Whenever the word "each" appears in a line of the data below, copy that line.

>>>

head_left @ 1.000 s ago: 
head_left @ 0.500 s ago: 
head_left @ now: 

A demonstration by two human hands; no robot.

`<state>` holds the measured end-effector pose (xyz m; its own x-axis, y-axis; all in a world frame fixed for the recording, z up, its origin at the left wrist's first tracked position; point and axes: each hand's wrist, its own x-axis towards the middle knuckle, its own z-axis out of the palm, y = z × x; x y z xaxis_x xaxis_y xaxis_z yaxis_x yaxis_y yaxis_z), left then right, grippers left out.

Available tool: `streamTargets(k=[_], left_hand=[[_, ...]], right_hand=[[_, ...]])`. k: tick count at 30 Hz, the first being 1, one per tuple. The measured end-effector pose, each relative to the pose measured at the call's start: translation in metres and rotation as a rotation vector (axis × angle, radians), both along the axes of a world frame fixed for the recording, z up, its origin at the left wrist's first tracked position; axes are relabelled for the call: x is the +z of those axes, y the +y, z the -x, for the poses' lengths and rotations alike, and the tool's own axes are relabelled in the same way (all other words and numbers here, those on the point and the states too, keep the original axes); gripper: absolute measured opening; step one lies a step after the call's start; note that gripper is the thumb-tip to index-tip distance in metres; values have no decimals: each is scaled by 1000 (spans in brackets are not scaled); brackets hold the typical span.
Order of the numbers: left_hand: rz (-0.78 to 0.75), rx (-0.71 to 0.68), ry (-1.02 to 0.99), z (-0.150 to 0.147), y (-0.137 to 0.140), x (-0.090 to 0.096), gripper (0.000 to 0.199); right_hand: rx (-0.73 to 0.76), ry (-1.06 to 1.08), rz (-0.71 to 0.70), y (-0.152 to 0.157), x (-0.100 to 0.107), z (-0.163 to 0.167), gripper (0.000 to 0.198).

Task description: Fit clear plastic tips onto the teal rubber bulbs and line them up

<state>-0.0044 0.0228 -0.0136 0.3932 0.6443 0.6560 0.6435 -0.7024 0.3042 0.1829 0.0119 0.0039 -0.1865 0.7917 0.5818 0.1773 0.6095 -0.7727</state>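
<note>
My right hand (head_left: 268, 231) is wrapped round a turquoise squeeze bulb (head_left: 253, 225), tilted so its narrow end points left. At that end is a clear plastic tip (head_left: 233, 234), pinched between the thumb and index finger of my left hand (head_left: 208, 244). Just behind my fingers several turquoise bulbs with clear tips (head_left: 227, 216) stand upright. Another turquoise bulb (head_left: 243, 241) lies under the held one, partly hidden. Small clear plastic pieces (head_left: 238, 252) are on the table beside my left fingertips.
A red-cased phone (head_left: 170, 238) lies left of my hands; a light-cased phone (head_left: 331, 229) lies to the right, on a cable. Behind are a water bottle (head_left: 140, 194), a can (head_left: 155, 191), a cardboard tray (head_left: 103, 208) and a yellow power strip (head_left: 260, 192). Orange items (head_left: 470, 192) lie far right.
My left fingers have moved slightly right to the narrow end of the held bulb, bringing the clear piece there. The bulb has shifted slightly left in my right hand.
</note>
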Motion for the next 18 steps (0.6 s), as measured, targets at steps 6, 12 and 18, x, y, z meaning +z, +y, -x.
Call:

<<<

__Problem solution__
`<state>` holds the measured end-effector pose (xyz m; its own x-axis, y-axis; all in a world frame fixed for the recording, z up, its origin at the left wrist's first tracked position; point and axes: each hand's wrist, its own x-axis towards the middle knuckle, its own z-axis out of the palm, y = z × x; x y z xaxis_x xaxis_y xaxis_z yaxis_x yaxis_y yaxis_z), left then right, grippers left out.
Available tool: `streamTargets(k=[_], left_hand=[[_, ...]], right_hand=[[_, ...]])`. k: tick count at 30 Hz, the first being 1, one per tuple. The measured end-effector pose, each relative to the pose measured at the call's start: translation in metres and rotation as a rotation vector (axis × angle, radians), both along the axes of a world frame fixed for the recording, z up, its origin at the left wrist's first tracked position; axes are relabelled for the call: x is the +z of those axes, y the +y, z the -x, for the poses' lengths and rotations alike, and the tool's own axes are relabelled in the same way (all other words and numbers here, those on the point and the states too, keep the original axes); gripper: absolute measured opening; step one lies a step after the call's start; note that gripper is the thumb-tip to index-tip distance in metres; values have no decimals: each is scaled by 1000 (spans in brackets are not scaled); brackets hold the typical span.

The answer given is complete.